Now the question is: how can you see, feel, and distinguish a fourth dimension in space? It is tricky simply because we, as human beings, are confined to a three-dimensional space. The mechanism with which you can see an object is through the light which is emitted from the Sun, comes to the Earth, gets reflected on the object, and then is finally received by your eyes. The light passes through the eye lens and the image of the object is projected onto the retina. All these things, including the object of interest, eye lens, and retina are in three dimensions. Thus, even if the four-dimensional hypercube can be visualised as in the film ‘Interstellar’, the computer graphics, screens, and eventually the visualisation still remain those of a three-dimensional world. Maybe the situation is even worse, as the video is then projected on the 2D surface. So even if we are indeed embedded in a four-dimensional world, it is still tough to break the mold. Like Square, but one dimension higher, we will only be able to observe some 3D cross sections appearing from nowhere.

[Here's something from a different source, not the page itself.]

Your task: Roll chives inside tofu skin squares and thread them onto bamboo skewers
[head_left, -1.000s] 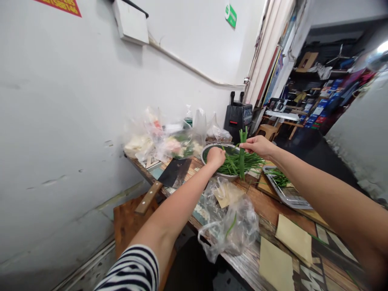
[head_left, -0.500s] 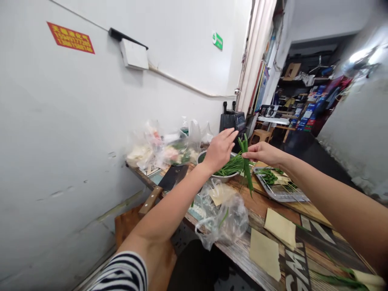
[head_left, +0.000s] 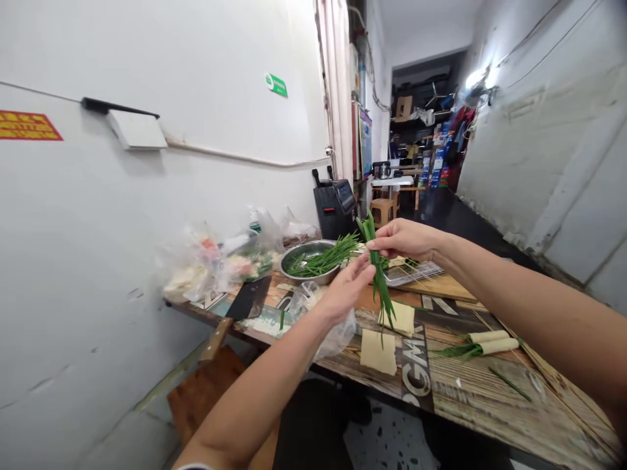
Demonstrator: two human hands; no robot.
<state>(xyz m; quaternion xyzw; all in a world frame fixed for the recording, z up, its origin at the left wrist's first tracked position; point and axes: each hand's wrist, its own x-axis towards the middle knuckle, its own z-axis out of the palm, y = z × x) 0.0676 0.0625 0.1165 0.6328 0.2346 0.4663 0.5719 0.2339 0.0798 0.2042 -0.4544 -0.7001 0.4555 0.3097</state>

Apparently, our universe does not quite seem to be a cross section of a four- or higher dimensional space – at least, according to string theory. Instead, it might be a 3d membrane floating in a higher dimensional space called a bulk. Humans, trees, and other ordinary matters are confined to this membrane, but gravity is expected to travel through the bulk. The understanding of how the membrane or bulk behaves is outside the scope of this article. Still, if we can understand higher dimensions, what we see in our everyday lives such as a tree – if there exists a higher dimensional tree – might not be in the shape that we know!

What if we can play with higher dimensions?

Let us go back to the question asked in the very first part of this article: how can you take a ball out of a closed box? It seems quite challenging to even touch the ball without opening the box or using some magic tricks. Besides, it is not possible to see the ball unless the box is transparent. Being armed with the knowledge of dimensions, however, imagine drawing the whole system on a piece of paper. Now you can see a square and a circle in the plane. For a two-dimensional being this would seem like a square building and it would be impossible to see the circle in it. But if you are a three-dimensional being, you can look at it from above—from the third dimension—and simply lift the circle out of the building. The next step is to add one more dimension: remove a three-dimensional ball from a three-dimensional box, simply through a fourth dimension.

Already a long time ago, people made maps to see geographic features at a glance and easily find a route. Such a map is usually printed on the surface of a flat piece of paper. If you can freely play with dimensions, then you might also be able to make a map of a certain place printed on some volume of space. Then, you may again see the entire topography at a glance, just like you can see the system of a ball and a closed box drawn on a piece of paper. This way of thinking about more dimensions – whether they truly exist or not – will definitely allow us to find countlessly many routes to understand innumerous different things. What if teleportation technology could be realized in this way? What if we also consider the time dimension? In any case, the starting point is just a cross section.